Try it:
Each line of the data should be repeated precisely.
+--
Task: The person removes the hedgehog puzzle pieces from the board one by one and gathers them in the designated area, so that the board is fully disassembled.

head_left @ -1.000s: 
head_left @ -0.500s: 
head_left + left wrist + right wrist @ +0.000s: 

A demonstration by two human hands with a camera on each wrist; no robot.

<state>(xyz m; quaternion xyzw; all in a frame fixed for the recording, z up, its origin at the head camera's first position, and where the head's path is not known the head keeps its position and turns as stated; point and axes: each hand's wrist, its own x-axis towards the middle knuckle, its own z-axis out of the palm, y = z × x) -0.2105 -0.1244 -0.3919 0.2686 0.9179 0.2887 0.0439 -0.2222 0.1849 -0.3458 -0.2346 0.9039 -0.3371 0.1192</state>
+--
Answer section:
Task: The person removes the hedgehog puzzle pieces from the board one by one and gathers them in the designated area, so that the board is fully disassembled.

head_left @ -1.000s: 
head_left @ -0.500s: 
head_left + left wrist + right wrist @ +0.000s: 

A demonstration by two human hands with a camera on each wrist; no robot.

<state>(xyz m; quaternion xyzw; all in a frame fixed for the recording, z up, its origin at the head camera's first position, and where the head's path is not known the head keeps its position and turns as stated; point and axes: each hand's wrist, its own x-axis towards the middle knuckle, its own z-axis out of the palm, y = z × x) -0.2105 -0.1244 -0.3919 0.2686 0.9179 0.2887 0.0439 -0.2222 0.1849 -0.3458 -0.2346 0.9039 -0.3371 0.1192</state>

The exercise is done, and nothing more is needed.